[[ SUPPLIED RECORDS open ]]

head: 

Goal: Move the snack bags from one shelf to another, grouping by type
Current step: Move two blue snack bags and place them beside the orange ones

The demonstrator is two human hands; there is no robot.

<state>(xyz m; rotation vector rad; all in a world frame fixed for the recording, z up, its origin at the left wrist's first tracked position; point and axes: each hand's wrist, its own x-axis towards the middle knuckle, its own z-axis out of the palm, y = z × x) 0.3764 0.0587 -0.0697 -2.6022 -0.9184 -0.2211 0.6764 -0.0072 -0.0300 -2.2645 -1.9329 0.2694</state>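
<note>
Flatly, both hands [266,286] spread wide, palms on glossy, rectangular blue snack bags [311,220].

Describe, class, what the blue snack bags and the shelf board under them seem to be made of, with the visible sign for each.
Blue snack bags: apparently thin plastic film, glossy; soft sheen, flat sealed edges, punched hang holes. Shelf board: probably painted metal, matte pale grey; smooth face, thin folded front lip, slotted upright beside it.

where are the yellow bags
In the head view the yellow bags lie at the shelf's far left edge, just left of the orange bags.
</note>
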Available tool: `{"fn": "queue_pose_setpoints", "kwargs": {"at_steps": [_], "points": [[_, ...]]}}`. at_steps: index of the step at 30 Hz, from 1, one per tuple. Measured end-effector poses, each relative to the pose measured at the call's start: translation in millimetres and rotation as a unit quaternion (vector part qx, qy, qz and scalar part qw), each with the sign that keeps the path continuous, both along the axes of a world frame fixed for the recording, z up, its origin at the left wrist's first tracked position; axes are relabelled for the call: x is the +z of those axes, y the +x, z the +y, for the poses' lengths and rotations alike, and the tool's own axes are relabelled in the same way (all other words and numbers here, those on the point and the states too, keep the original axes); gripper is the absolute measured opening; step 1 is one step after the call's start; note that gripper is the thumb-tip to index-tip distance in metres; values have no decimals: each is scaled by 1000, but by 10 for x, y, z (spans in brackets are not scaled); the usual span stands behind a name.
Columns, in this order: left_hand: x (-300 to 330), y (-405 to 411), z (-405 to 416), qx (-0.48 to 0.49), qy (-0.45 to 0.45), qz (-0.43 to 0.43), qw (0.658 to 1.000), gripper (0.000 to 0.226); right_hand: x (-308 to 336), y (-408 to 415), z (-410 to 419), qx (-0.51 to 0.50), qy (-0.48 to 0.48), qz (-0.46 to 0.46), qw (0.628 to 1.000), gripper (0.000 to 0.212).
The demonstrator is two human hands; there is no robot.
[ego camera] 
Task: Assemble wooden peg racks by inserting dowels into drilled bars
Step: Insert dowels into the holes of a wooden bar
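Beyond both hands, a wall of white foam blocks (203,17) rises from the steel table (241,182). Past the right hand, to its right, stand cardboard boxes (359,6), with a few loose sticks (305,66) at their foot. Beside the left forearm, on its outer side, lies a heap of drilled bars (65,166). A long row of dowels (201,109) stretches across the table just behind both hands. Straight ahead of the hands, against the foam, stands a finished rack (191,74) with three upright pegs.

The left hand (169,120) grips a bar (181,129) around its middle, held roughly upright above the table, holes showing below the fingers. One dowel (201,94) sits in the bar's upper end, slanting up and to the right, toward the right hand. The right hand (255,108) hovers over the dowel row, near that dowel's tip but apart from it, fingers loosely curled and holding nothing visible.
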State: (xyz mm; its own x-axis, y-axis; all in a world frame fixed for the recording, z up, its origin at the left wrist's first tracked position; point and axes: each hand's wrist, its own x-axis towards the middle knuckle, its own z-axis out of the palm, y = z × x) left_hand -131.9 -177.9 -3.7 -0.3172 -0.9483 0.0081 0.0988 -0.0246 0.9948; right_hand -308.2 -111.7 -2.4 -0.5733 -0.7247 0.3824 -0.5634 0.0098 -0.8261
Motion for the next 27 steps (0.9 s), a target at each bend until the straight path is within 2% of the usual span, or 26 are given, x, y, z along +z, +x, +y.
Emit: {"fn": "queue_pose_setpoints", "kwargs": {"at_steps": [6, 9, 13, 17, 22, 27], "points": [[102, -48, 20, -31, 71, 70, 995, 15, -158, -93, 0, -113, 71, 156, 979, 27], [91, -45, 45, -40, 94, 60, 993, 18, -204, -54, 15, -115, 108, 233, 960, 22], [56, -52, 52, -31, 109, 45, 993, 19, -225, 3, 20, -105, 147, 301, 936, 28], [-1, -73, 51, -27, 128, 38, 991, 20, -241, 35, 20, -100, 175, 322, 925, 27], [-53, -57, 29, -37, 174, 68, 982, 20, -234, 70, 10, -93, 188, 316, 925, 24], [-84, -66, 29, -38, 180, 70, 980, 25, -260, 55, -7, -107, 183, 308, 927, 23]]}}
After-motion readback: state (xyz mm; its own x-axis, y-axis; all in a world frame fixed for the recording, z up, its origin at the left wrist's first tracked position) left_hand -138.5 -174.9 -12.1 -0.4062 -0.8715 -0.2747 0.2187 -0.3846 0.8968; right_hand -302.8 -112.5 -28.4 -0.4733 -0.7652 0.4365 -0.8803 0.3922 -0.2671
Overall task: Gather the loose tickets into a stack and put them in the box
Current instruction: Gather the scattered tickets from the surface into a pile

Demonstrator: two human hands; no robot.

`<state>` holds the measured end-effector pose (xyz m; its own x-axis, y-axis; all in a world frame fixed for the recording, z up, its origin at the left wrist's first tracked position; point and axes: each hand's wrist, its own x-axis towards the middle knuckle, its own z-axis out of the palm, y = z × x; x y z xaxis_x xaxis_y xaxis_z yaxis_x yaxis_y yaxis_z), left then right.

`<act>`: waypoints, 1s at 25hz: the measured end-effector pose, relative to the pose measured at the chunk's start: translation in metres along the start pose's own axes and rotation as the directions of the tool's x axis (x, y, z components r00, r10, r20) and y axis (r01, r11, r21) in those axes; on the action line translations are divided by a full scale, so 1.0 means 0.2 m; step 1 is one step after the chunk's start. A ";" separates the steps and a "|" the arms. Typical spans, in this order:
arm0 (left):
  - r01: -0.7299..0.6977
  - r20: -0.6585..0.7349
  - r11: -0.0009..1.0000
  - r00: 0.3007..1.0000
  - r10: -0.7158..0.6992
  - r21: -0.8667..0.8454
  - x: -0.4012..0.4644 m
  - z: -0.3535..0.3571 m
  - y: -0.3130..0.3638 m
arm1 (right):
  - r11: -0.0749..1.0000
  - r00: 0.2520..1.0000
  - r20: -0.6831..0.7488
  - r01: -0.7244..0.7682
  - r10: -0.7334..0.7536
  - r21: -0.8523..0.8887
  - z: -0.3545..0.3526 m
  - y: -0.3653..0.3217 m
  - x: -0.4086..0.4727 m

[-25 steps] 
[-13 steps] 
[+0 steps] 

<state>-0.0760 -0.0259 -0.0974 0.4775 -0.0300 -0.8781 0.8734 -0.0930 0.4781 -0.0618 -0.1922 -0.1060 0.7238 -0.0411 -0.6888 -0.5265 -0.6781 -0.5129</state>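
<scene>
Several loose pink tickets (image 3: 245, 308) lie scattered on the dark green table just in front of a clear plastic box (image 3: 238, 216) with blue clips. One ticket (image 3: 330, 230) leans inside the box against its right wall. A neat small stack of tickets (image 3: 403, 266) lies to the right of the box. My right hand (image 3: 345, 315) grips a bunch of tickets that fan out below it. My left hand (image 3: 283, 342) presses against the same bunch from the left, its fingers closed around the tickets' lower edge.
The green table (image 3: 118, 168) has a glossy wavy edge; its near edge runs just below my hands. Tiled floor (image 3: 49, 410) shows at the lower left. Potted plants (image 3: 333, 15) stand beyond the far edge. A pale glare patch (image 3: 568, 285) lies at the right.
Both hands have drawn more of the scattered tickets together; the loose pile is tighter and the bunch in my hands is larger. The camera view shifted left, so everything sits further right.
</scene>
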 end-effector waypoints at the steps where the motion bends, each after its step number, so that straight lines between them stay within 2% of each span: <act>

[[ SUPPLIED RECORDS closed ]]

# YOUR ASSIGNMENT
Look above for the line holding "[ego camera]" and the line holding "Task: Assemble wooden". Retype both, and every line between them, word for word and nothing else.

# REPLY TO THE TASK
[ego camera] 
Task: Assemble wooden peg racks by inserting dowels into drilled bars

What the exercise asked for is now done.